Addressing a packed newsroom for the last time as editor of the Financial Times, Lionel Barber told staff: “This is family.”
Barber made his farewell speech yesterday afternoon before handing editorial control to Roula Khalaf, his former deputy.
“In the end, my friends we are all in this together,” said Barber.
“Reporters and editors, the coders, the data people and the writers, editorial and business side… this is family.”
.@LionelBarber, editor of the @FT for 14 years, helped to transform the publication into the award-winning institution that it is today. As he left the newsroom for the final time, staff gave him the traditional "banging out." pic.twitter.com/XAHhfvtLYg
— FT Press Office (@FTPressOffice) January 16, 2020
The 64-year-old, who has worked for the paper for 34 years and edited it for 14 of those, was “banged out” – where journalists bang their desks to bid farewell to a parting colleague – as per Fleet Street custom.

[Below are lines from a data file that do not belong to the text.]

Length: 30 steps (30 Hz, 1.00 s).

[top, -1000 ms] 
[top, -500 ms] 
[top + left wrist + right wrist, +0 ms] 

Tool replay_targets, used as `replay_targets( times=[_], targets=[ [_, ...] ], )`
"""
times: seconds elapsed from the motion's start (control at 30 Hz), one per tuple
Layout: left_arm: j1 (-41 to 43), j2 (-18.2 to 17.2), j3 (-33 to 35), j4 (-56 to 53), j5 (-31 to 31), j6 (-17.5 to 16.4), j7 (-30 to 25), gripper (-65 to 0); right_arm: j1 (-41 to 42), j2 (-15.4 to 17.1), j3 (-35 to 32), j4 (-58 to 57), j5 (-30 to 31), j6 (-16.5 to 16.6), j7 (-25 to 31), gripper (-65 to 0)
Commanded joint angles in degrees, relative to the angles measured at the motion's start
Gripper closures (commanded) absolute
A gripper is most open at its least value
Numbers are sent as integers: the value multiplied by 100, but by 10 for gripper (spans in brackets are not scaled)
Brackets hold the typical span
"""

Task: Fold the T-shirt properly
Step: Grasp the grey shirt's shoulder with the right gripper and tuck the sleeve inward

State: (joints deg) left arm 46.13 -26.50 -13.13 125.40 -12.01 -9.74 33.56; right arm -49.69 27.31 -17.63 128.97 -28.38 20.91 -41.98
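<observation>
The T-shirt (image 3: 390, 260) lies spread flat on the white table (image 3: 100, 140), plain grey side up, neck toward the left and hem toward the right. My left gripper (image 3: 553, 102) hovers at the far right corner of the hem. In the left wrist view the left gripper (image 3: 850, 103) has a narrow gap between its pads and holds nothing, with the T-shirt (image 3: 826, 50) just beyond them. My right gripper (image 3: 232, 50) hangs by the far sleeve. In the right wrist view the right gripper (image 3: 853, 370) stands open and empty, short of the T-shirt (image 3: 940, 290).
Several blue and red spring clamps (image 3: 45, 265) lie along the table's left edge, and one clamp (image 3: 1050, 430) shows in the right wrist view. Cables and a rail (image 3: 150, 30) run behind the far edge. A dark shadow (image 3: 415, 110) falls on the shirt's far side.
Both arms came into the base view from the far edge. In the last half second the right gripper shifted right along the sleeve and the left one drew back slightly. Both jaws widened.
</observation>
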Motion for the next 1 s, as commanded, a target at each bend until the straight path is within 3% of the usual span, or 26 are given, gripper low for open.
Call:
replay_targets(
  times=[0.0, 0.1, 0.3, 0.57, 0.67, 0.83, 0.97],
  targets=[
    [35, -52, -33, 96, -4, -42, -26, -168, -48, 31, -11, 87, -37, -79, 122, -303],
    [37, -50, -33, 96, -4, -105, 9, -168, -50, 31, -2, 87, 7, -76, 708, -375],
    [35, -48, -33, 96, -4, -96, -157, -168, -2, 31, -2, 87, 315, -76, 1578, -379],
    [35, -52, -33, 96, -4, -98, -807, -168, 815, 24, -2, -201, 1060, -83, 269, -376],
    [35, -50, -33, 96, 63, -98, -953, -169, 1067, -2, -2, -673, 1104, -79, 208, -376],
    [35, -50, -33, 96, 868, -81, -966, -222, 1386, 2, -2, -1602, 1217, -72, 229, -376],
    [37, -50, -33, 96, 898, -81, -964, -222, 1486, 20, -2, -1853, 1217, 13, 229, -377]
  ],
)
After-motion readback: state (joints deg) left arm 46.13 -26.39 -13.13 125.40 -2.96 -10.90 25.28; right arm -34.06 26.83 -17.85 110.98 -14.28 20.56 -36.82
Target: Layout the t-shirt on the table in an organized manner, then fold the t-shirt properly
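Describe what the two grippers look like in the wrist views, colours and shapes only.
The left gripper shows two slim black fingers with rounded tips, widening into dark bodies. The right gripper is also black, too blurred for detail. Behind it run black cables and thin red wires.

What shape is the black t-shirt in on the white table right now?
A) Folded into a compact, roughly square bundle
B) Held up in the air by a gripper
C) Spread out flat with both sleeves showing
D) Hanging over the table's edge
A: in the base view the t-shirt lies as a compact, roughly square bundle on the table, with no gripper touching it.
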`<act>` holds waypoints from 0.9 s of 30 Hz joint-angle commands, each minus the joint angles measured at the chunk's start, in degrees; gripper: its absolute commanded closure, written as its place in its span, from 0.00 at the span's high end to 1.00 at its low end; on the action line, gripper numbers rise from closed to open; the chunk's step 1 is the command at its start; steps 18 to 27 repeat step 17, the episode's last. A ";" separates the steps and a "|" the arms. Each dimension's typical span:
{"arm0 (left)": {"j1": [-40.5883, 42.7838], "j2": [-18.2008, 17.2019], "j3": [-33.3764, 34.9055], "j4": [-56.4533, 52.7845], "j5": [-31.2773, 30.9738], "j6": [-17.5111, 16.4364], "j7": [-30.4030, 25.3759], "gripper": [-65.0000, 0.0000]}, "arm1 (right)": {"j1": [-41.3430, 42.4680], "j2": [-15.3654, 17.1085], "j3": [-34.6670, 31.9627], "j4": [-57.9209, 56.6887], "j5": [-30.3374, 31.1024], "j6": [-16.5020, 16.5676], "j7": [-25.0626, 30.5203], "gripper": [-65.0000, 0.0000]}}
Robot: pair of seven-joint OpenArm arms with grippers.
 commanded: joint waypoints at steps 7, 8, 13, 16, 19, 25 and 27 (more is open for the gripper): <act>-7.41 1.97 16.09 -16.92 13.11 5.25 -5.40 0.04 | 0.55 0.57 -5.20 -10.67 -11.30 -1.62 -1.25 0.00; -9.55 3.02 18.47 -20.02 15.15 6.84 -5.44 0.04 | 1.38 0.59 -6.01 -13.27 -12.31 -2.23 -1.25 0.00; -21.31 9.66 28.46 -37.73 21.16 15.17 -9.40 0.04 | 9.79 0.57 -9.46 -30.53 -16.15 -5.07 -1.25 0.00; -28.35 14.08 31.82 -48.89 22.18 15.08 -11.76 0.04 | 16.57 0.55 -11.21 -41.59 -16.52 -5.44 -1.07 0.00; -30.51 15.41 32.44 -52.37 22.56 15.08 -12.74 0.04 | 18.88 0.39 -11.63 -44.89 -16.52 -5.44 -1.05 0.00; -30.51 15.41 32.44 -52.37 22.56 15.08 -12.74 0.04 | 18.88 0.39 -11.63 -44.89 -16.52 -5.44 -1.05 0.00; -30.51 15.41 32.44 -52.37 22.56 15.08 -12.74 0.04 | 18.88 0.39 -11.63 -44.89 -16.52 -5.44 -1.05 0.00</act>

He was also given a mocked-up front page to mark his time at the newspaper, another UK press tradition, complete with pun headline: “Demon Barber of Fleet Street cuts and runs.”
— Matthew Garrahan (@MattGarrahan) January 16, 2020
Before departing, Barber interviewed German Chancellor Angela Merkel. Last year he scored a rare sit-down chat with Russian president Vladimir Putin, which he told Press Gazette had been four years in the making.
Under his editorship the FT passed 1m paying subscribers and twice won News Provider of the Year at the British Journalism Awards, the first news title to have done so in the awards’ eight-year history, including in 2019.
Barber tweeted last night: “Thanks for the wonderful memories.”
— Lionel Barber (@lionelbarber) January 16, 2020
Today marked Khalaf’s first as FT editor. According to one FT journalist, she described Barber as a “rockstar” as she bid him farewell yesterday.
Tweeting about the “regime change” at the paper, she said: “Looking so much forward to working with our terrific journalists.”